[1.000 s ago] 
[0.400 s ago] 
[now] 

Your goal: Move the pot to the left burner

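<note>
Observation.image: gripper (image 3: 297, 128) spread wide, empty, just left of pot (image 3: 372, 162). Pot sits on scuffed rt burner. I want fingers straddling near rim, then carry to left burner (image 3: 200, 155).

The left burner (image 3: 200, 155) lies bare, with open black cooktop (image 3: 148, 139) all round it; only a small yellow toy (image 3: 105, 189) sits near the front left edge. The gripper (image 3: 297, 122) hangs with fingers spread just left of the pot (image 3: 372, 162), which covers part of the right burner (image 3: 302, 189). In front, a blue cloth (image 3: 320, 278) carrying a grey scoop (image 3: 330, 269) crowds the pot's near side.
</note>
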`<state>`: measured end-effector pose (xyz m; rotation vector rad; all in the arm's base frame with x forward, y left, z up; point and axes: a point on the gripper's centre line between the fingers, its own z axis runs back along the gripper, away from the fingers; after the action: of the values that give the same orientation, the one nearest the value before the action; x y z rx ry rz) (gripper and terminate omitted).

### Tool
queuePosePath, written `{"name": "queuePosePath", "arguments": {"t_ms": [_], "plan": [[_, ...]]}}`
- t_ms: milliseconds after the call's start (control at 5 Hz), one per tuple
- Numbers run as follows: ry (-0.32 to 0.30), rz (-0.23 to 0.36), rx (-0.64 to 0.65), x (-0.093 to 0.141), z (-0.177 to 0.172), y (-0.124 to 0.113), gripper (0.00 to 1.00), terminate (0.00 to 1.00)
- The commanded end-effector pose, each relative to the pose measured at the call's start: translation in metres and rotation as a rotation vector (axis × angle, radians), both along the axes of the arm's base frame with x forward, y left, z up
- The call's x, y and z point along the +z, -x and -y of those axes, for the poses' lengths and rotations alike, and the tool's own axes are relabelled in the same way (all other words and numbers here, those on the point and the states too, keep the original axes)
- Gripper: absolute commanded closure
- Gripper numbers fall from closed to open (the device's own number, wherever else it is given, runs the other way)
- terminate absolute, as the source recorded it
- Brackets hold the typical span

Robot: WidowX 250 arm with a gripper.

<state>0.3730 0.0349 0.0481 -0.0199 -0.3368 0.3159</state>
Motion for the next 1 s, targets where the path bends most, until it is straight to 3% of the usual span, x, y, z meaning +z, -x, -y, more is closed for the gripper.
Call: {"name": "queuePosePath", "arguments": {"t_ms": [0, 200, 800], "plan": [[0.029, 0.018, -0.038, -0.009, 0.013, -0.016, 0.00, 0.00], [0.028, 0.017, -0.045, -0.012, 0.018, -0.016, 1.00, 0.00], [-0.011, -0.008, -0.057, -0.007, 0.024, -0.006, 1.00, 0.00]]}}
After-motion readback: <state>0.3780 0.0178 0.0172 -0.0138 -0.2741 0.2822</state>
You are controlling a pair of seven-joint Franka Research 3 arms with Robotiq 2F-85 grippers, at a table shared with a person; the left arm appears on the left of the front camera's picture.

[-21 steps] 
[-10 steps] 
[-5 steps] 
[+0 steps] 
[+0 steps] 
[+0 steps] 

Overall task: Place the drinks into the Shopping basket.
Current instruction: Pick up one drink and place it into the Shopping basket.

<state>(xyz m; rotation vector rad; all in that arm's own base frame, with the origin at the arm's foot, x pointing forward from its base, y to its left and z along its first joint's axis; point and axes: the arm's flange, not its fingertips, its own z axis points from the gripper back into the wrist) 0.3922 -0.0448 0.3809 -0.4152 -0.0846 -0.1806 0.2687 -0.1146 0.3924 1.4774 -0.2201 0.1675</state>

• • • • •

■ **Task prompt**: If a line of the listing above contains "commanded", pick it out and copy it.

■ **Result for this task**:
- The commanded end-effector pose, each relative to the pose measured at the call's start: translation in metres and rotation as a rotation vector (axis × angle, radians), both along the axes of the arm's base frame with x forward, y left, z up
- Gripper: absolute commanded closure

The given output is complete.